(Work instruction) Filter task. Return each line of the material that holds the string "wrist".

>>>

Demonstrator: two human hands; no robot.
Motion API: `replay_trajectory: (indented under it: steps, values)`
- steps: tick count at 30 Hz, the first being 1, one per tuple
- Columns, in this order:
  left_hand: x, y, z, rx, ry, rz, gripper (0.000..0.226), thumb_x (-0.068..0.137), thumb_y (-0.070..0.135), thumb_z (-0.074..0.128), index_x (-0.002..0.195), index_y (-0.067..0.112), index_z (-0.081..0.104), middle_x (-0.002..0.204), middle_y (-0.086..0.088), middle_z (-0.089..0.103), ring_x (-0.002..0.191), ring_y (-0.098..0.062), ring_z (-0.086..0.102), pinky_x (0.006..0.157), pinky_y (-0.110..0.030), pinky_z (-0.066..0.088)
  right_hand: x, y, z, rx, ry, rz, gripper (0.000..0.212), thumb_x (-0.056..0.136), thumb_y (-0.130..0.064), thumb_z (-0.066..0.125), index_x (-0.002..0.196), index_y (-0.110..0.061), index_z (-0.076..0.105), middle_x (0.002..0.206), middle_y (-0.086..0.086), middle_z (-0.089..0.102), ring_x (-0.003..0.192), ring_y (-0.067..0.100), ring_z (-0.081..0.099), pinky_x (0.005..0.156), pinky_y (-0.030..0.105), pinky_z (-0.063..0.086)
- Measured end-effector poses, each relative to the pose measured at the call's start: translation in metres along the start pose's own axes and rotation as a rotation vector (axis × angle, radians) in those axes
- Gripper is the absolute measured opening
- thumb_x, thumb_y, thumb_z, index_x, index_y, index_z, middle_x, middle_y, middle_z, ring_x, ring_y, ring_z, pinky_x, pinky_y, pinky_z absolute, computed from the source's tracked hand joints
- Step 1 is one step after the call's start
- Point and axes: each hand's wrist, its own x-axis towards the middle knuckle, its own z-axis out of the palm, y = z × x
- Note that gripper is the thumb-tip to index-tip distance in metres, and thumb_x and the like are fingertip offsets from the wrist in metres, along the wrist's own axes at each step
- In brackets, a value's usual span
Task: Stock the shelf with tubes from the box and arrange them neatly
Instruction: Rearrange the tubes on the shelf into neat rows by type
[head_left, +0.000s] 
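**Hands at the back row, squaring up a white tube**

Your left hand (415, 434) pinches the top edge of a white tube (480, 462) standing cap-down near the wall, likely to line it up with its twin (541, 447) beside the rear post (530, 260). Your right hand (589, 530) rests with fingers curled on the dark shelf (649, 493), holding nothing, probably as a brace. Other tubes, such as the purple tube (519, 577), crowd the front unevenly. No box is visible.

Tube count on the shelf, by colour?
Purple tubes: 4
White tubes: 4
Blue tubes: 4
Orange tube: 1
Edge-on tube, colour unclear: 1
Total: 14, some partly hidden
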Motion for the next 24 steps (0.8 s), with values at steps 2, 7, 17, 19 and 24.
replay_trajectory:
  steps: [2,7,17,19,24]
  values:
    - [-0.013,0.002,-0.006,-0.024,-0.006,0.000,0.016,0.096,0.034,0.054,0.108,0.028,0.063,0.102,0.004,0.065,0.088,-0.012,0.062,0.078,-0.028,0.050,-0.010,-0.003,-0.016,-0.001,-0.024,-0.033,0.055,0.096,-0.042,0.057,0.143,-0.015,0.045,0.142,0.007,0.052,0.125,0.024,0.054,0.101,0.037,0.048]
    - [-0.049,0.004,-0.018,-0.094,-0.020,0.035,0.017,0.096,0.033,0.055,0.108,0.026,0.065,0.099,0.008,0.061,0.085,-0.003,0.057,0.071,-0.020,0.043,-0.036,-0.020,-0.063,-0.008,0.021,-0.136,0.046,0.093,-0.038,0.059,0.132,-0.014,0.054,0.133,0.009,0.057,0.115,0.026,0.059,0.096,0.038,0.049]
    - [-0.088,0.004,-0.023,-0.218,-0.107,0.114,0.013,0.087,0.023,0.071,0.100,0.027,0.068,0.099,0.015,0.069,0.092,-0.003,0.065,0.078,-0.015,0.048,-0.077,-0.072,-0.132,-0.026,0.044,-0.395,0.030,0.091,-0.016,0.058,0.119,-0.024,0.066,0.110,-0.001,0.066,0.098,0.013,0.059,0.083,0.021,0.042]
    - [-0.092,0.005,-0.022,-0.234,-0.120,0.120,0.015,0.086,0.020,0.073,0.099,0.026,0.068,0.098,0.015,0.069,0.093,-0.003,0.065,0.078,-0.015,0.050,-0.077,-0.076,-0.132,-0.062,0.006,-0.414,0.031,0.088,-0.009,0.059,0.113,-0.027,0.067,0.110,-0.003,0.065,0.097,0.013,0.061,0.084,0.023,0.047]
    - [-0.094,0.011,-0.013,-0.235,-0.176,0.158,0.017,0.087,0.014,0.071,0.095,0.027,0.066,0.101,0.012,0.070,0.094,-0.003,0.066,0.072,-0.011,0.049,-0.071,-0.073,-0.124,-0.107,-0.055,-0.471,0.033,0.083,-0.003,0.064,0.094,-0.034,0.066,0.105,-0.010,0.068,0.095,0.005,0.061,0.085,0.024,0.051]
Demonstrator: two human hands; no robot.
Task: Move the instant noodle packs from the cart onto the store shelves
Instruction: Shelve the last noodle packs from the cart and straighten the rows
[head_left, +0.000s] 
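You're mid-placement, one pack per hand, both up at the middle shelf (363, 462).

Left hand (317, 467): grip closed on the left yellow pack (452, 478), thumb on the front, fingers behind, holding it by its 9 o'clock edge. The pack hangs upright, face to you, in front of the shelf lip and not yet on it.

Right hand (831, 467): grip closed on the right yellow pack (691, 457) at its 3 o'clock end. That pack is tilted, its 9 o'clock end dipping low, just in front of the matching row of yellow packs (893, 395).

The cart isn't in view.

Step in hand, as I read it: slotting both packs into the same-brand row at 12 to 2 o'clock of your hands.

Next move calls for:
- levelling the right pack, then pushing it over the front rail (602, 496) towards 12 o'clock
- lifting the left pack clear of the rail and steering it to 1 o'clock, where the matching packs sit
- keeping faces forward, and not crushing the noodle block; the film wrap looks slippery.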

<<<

(Exercise solution)
- Point and axes: each hand's wrist, its own x-axis towards the middle knuckle, its own z-axis out of the palm, y = z × x
- Note that gripper is the thumb-tip to index-tip distance in metres, and thumb_x and the like are fingertip offsets from the wrist in metres, along the wrist's own axes at each step

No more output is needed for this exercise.